*BSD News Article 73079

Path: euryale.cc.adfa.oz.au!newshost.anu.edu.au!harbinger.cc.monash.edu.au!munnari.OZ.AU!news.mel.connect.com.au!news.syd.connect.com.au!gidora.zeta.org.au!not-for-mail
From: bde@zeta.org.au (Bruce Evans)
Newsgroups: comp.unix.bsd.freebsd.misc
Subject: Re: Parallel laplink abuse leads to death of kernel secondary timer
Date: 8 Jul 1996 06:56:52 +1000
Organization: Kralizec Dialup Unix
Lines: 63
Message-ID: <4rp8ak$1jp@godzilla.zeta.org.au>
References: <4rn4ip$kcr@harbinger.cc.monash.edu.au>
NNTP-Posting-Host: godzilla.zeta.org.au
Keywords: printer port laplink cable timer

In article <4rn4ip$kcr@harbinger.cc.monash.edu.au>,
Mike  Mc Gaughey <mmcg@cs.monash.edu.au> wrote:
>Hi, all,
>
>I'm running FreeBSD 2.1.0-R on two machines, connected by a parallel
>laplink cable.  The first is a 486/33, with a printer port on a multi
>...
>large FTP, `top' reports that 60-70% of CPU time (on each machine) is
>spent processing interrupts (whether or not the printer port on the P90
>is set up to generate interrupts :).

There are software interrupts and timeouts even if there are no hardware
interrupts.

>Here's the interesting bit: if an FTP lasts for more than about a
>minute, `systat' (when displaying vmstat) complains that `the kernel
>secondary timer has died' - and it stays dead, even after the link
>becomes quiescent.  As far as I can tell from the kernel sources, this
>timer runs at some multiple of the primary (real-time) timer, and is

It is supposed to be as independent as possible of the primary timer.
In FreeBSD, it uses an independent hardware timer with a normal
frequency of approximately 1.28 times the frequency of the primary
timer.

>used mainly for profiling; after it dies, various statistics aren't
>updated (e.g. the CPU times and percentages on `top' become static).

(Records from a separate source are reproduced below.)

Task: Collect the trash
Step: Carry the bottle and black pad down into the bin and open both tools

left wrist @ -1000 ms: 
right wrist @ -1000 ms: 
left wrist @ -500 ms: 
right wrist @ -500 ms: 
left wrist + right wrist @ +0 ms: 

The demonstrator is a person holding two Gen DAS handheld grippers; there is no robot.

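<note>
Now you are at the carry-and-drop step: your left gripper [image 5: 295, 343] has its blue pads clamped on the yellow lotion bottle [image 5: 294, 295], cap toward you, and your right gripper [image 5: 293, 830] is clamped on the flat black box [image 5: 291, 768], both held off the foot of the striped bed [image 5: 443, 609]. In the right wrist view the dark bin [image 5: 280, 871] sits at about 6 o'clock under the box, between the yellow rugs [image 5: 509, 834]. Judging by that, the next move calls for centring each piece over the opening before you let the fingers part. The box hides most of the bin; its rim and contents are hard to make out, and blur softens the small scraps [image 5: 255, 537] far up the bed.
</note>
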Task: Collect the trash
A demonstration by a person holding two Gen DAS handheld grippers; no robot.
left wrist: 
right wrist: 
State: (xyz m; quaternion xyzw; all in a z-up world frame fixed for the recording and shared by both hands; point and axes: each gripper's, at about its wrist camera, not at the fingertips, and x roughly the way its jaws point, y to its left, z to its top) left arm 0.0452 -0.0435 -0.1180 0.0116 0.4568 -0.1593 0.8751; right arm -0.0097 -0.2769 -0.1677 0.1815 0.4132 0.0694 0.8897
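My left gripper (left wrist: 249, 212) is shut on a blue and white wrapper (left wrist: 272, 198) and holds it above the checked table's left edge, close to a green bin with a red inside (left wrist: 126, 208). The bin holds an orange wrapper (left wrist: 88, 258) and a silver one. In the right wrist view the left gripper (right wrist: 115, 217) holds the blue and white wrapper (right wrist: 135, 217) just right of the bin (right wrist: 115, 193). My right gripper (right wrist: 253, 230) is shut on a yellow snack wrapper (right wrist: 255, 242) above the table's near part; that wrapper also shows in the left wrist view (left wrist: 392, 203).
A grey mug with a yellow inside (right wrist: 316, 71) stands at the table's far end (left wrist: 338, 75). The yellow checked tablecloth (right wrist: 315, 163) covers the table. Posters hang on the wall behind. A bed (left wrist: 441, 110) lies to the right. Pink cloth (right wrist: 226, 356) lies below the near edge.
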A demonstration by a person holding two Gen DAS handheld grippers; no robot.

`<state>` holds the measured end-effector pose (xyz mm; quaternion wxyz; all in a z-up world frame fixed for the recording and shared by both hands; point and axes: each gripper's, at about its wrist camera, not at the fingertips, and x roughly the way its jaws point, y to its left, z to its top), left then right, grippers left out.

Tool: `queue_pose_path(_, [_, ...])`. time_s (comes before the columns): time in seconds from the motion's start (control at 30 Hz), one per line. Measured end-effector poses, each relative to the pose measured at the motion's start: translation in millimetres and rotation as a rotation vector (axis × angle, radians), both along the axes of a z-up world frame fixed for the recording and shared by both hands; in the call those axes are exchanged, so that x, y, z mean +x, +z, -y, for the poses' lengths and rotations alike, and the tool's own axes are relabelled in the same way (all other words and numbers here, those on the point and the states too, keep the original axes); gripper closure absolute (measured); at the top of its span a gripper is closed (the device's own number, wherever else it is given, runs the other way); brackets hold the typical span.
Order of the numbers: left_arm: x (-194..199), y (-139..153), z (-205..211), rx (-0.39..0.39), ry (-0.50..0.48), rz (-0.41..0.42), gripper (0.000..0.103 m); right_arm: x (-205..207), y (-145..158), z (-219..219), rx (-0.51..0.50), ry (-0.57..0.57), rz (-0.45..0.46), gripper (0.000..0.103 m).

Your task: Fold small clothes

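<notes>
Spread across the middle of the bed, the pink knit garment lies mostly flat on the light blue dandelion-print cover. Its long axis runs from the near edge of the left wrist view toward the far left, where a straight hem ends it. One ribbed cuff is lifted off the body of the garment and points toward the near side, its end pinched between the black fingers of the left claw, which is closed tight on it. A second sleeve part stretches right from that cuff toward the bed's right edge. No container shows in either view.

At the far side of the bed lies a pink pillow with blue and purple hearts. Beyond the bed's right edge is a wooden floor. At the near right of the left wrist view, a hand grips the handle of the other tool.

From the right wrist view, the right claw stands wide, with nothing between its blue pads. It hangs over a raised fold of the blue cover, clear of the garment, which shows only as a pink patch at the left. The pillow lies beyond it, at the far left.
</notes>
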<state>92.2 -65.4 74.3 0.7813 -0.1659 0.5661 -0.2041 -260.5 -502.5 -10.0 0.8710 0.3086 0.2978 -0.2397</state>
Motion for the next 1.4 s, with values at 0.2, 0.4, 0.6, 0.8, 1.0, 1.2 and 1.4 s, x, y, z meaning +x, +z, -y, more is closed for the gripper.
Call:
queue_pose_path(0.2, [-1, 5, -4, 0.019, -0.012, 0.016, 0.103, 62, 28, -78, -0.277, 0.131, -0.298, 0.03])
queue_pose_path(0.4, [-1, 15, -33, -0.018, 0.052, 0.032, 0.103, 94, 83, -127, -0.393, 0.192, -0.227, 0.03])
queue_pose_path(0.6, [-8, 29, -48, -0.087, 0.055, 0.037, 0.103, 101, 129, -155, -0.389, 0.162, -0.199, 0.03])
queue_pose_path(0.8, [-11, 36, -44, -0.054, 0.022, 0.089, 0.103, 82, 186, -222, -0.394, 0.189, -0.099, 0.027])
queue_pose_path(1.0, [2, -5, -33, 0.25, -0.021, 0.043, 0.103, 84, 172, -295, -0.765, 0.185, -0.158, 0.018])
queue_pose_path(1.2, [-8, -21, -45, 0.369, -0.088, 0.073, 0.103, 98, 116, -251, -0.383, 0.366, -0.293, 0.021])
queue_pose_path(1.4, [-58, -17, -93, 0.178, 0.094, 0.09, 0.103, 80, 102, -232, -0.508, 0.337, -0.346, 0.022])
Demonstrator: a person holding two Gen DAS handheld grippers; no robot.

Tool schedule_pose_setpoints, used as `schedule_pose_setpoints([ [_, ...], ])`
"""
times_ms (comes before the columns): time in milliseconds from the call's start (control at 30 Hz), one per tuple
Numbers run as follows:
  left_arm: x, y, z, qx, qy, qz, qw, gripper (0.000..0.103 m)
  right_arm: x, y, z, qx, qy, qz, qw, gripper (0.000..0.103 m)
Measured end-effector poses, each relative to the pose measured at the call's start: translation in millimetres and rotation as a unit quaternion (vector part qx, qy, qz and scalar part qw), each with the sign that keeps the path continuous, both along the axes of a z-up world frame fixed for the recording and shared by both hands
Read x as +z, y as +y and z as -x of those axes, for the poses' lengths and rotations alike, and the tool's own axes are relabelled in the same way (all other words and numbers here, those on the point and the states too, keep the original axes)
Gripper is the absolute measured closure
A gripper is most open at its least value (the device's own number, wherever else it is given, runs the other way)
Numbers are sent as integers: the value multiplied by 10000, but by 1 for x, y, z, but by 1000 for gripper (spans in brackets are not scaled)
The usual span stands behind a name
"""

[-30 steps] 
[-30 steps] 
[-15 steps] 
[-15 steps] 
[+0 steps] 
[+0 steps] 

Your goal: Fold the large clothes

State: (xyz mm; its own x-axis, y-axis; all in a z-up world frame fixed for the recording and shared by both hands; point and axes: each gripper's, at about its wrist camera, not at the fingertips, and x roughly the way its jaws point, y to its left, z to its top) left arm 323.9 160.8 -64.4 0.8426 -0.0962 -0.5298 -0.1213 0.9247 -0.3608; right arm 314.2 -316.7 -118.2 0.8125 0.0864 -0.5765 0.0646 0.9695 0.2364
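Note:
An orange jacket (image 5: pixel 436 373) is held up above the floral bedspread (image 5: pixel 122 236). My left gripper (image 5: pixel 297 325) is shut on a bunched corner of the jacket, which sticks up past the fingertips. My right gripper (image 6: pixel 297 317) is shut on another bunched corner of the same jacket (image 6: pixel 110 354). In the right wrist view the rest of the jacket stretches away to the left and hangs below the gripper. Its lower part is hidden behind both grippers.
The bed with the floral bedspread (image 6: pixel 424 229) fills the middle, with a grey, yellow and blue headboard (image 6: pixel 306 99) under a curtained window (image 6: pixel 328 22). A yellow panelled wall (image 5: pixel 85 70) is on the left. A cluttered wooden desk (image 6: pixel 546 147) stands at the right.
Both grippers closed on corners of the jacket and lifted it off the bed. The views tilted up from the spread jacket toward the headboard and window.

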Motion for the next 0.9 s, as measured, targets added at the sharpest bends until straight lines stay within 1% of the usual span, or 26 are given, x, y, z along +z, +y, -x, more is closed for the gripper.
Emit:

It is used mainly for collecting statistics _not_ related to profiling.
If profiling is enabled for any process, then (in FreeBSD) the secondary
timer is run 8 times as fast for collecting profiling statistics and
normal statistics are collected on every 8th secondary timer interrupt
(so they aren't much affected by profiling).

>What I want to know is: is this a major problem?  Is there anything
>else (besides statistics gathering) that relies on this secondary
>clock, which breaks if the clock stops?  Is there a more gentle way of

The statistics are used by the scheduler and who-knows-what applications.

>restarting the clock (than a reboot)?  Is there any problem with just

Faking a statclock interrupt might work:

	echo "set ipending=0x100" | gdb -k -w /kernel /dev/mem

>leaving it dead?  Does anyone know why it dies?  Does the (large) time

The (nonstandard) options AUTO_EOI_2 and DUMMY_NOPS may break it.

>spent processing printer port interrupts mean that clock-related
>interrupts are lost, resulting in the (permanent) failure of the
>secondary clock?  Is there a software fix for this?  Should I be

The driver certainly delays clock interrupts for too long.  It should
use splimp() instead of splhigh() (and arrange for splimp() to mask tty
interrupts).  This might cause some packets to be lost, but delaying
clock interrupts for more than a few hundred usec isn't acceptable.

Clock interrupts shouldn't be completely lost - multiple ones should
be coalesced.  Perhaps delaying the interrupt handler doesn't work.
-- 
Bruce Evans  bde@zeta.org.au